Through expansion and acquisition, a financial institution located in northwest Wisconsin was quickly finding their telecommunications network was becoming a limitation to their growth. They were faced with the challenges listed below:
- The branches each had various manufacturers and models of telephone systems minimizing branch to branch communications.
- The VPN network established added multiple points of security concerns and was unstable.
- As Internet connectivity became increasingly essential to overall operations, redundant access was required.
- In order to implement voice and video conferencing applications, the customer needed to increase bandwidth with a limited operating budget to proceed.
- With expansion, the customer wanted to centralize customer service. Limitations of their current telecom services made this very difficult.
- The various implemented services of acquired branches made it very complicated to integrate communications effectively.
- There was a solid knowledge of the telecommunications environment, but they expected they were paying too much for services with limited functionality.
- As branches were added, the customer wanted a solid, simple template to incorporate the locations.
Understanding the operational and network objectives and challenges, Orion Communications explored several network solutions provided by multiple carriers. After a thorough examination of the options, it was decided to move forward with the following network elements:
- An Ethernet network between the branches.
- SIP trunking was deployed at the two main branches to provide primary and back up voice access to centralize call flow and reduce individual branch costs.
- A single telephone system was deployed at the two primary sites. At the remote branches, only IP based phones were implemented minimizing capital costs.
- Internet access was implemented at these two branches to provide dual access points for greater capacity and redundancy.
- E911 was designed and tested to confirm emergency services would be directed to the correct location as required.
The network topology that was implemented is illustrated below.
- The SIP trunking allowed the customer to centralize call flow to the call center at the primary branch. As required, calls could be distributed to other departments utilizing the wide area network. The dual SIP connection provided automatic overflow to the secondary site should the primary connection become unavailable or reach maximum capacity. In addition, the overall available voice capacity was increased by over 200% to provide support future growth.
- With the centralized phone system, users independent of their location were able to effectively intercommunicate. And, since new branches only required deployment of IP phones, on-going CAPEX costs were minimized.
- The Ethernet network increased capacity by an average of 250% to each branch and provided a more stable infrastructure. The customer was also able to prioritize critical applications such as voice and video to ensure quality.

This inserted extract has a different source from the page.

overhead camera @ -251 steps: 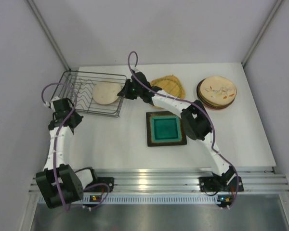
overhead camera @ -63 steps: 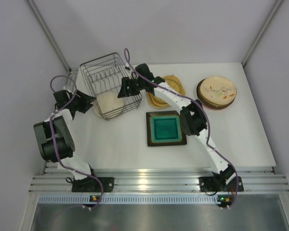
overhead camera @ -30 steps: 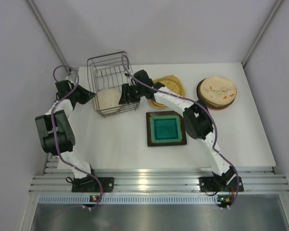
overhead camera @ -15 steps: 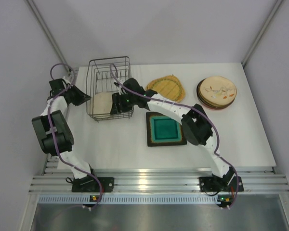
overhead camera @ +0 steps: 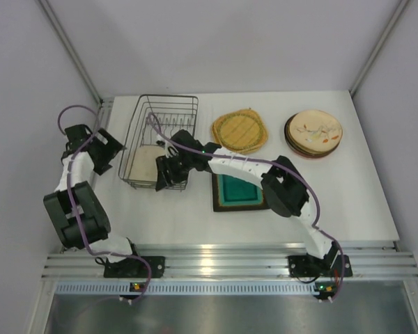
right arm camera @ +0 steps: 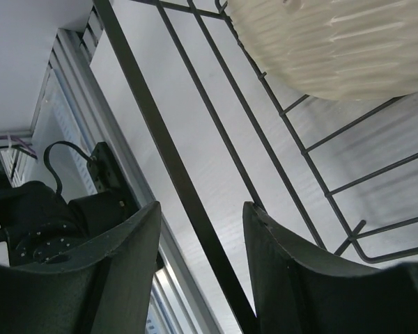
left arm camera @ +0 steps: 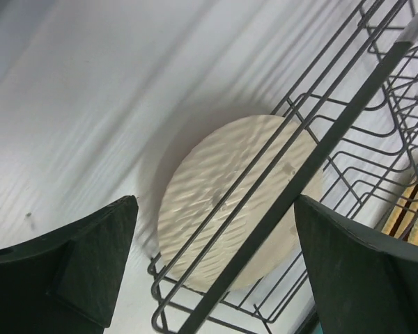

- The dual Internet connections increased capacity significantly and provided redundancy should primary services become unavailable for any reason.
- A complete inventory of services enterprise wide was provided for future change management.
- The customer was able to centralize customer service functionality, but, at the same time, utilize users at multiple locations in a single queue.
- Monthly telephone bills were reduced from 17 to 4, simplifying AP processes.
- The new network provided ample capacity to prepare for the expected branch expansions.
- Orion Communications continues to provide support to the customer as their organization continues to grow offloading many of the functions found to be tedious and time consuming.
- Considering the increase of data and Internet capacity, the customer was actually able to maintain their telecommunications OPEX budget AND actually decreased other monthly cost elements such as telephone system and equipment maintenance.
Overall, Orion Communications and the customer built a solid, flexible network to meet both short and long term needs. New branches could easily be added and immediately integrated into their enterprise. In addition, the customer was able to standardize their customer service platform to increase overall satisfaction.